Exercise instructions:
Using the entries below, show all lines with the string "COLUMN".

:: Data in this exercise ::

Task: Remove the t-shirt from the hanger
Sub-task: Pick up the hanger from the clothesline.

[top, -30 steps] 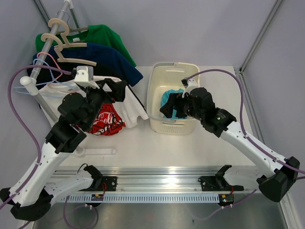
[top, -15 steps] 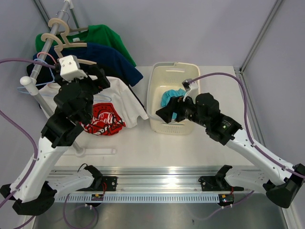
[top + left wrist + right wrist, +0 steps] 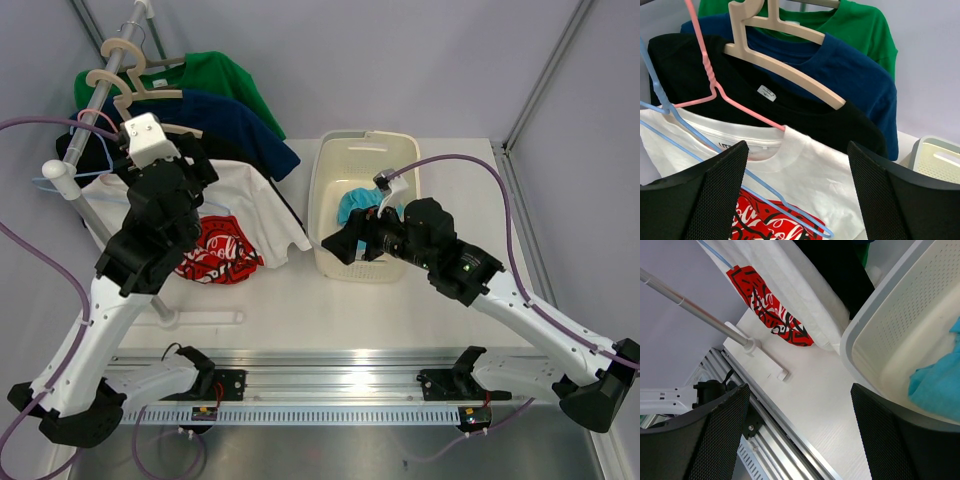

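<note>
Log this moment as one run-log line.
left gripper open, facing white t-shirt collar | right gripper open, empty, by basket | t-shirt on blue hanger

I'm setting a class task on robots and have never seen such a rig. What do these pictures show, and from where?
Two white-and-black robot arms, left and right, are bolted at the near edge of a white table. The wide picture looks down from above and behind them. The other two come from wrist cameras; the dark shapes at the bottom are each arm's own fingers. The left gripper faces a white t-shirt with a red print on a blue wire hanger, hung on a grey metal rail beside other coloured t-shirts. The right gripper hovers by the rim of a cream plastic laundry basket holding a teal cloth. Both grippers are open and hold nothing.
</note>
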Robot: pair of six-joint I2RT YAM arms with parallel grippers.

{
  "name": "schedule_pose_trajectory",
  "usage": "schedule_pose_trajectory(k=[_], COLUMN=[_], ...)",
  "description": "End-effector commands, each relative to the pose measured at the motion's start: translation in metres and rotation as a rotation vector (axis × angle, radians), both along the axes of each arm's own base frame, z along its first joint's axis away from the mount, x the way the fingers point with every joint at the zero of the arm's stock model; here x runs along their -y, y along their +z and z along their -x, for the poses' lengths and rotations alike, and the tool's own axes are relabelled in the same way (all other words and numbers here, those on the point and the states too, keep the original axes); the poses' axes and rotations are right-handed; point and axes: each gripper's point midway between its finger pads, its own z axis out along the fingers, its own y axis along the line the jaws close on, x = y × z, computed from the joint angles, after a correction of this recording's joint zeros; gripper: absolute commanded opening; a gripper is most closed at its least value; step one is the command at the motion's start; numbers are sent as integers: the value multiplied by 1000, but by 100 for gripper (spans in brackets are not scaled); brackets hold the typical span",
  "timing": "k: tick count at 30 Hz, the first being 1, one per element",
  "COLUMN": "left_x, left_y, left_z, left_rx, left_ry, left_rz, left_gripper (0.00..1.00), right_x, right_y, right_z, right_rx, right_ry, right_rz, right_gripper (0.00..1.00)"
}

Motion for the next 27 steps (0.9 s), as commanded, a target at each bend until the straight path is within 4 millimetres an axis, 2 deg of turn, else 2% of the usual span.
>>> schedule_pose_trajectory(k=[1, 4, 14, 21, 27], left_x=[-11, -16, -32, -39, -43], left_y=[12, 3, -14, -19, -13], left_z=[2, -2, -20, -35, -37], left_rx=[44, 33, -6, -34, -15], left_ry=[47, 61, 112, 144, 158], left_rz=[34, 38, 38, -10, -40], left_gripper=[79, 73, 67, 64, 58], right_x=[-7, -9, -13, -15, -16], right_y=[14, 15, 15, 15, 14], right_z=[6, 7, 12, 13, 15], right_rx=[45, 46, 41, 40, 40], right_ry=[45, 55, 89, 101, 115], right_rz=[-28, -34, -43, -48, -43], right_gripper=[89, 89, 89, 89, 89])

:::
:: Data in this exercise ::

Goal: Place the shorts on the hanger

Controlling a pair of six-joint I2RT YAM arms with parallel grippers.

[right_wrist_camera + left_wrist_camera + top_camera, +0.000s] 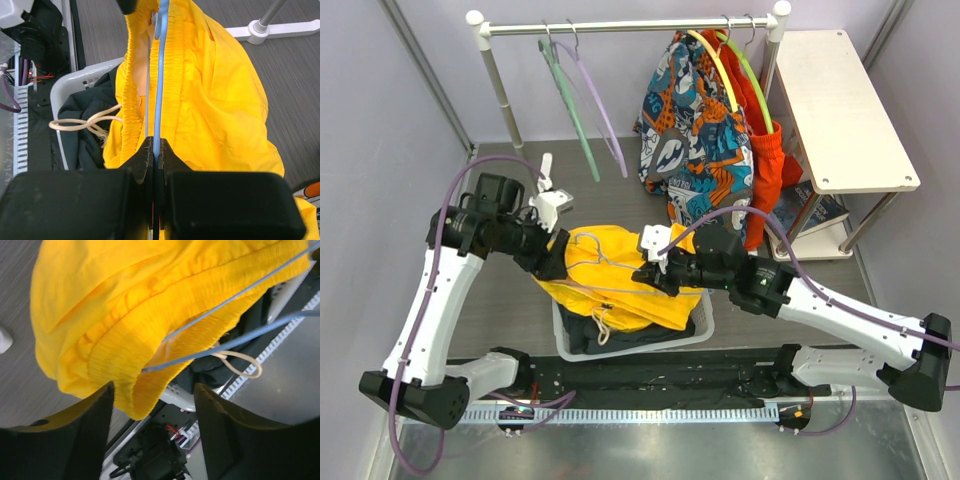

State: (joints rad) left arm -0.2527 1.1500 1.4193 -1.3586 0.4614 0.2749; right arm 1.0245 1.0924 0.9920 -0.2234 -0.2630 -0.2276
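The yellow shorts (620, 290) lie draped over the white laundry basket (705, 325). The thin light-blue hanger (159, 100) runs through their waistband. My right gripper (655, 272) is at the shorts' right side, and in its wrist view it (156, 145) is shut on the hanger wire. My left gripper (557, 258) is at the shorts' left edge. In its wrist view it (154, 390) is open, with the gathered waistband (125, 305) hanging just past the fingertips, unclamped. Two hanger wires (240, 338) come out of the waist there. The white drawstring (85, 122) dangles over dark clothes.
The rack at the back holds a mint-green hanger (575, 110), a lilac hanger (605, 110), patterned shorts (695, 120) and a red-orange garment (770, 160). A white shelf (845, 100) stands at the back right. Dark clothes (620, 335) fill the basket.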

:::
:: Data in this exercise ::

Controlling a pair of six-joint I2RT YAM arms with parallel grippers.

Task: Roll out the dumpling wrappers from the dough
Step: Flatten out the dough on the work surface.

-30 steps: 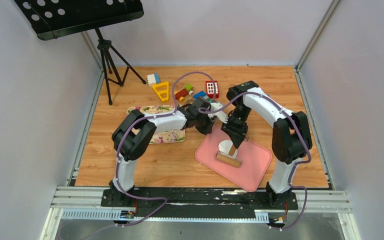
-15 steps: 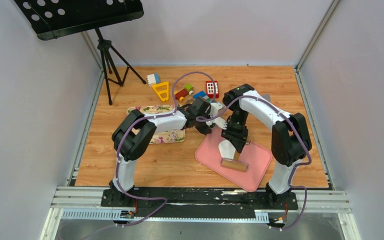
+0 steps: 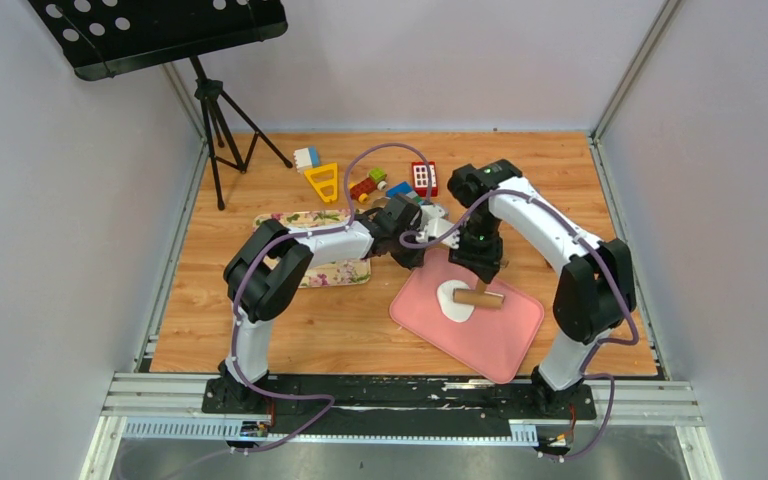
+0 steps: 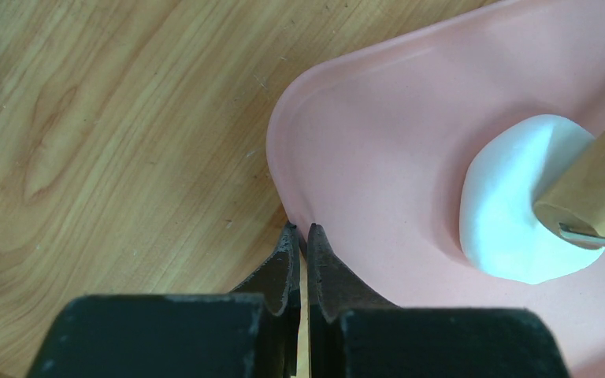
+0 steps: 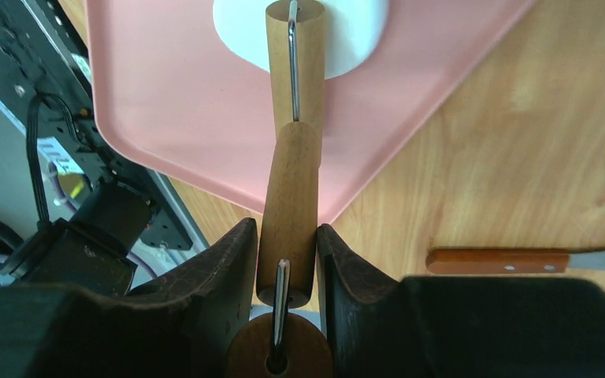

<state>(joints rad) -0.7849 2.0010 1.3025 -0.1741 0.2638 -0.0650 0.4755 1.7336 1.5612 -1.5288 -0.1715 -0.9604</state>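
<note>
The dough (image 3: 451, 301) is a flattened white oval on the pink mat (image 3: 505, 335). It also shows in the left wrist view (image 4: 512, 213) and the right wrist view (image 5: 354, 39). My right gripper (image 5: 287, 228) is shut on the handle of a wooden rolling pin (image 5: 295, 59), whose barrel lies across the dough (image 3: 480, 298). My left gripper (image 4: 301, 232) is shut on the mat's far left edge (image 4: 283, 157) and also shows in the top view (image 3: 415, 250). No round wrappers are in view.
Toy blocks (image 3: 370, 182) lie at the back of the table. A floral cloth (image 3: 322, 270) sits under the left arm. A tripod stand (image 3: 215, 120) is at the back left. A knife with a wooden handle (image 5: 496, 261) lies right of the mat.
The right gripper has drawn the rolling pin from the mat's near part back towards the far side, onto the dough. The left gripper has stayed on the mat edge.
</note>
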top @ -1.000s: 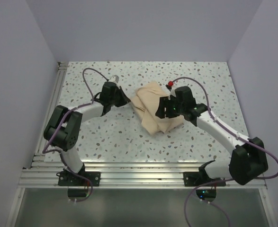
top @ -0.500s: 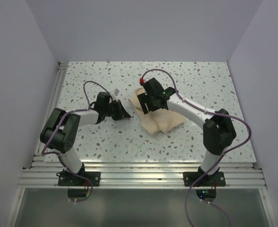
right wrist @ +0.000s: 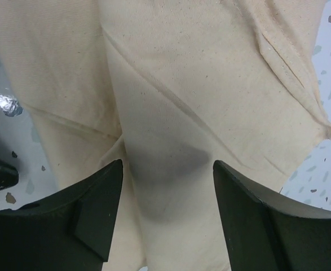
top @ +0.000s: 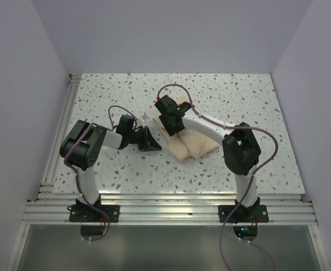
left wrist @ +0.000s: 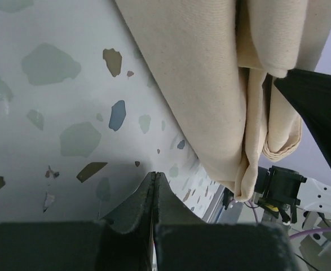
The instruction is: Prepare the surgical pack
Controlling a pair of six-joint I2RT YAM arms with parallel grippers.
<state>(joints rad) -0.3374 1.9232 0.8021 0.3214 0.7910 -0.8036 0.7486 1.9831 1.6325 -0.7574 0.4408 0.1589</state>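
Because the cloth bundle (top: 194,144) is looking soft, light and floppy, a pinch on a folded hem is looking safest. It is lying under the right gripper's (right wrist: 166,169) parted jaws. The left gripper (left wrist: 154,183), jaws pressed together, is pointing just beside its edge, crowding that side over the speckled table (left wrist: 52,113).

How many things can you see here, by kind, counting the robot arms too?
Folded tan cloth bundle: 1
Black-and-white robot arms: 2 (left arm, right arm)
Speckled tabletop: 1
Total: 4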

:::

Expected answer:
  "usage": "schedule_pose_trajectory(k=[_], COLUMN=[_], ...)",
  "COLUMN": "left_x, left_y, left_z, left_rx, left_ry, left_rz, left_gripper (0.00..1.00), right_x, right_y, right_z, right_rx, right_ry, right_rz, right_gripper (0.00..1.00)"

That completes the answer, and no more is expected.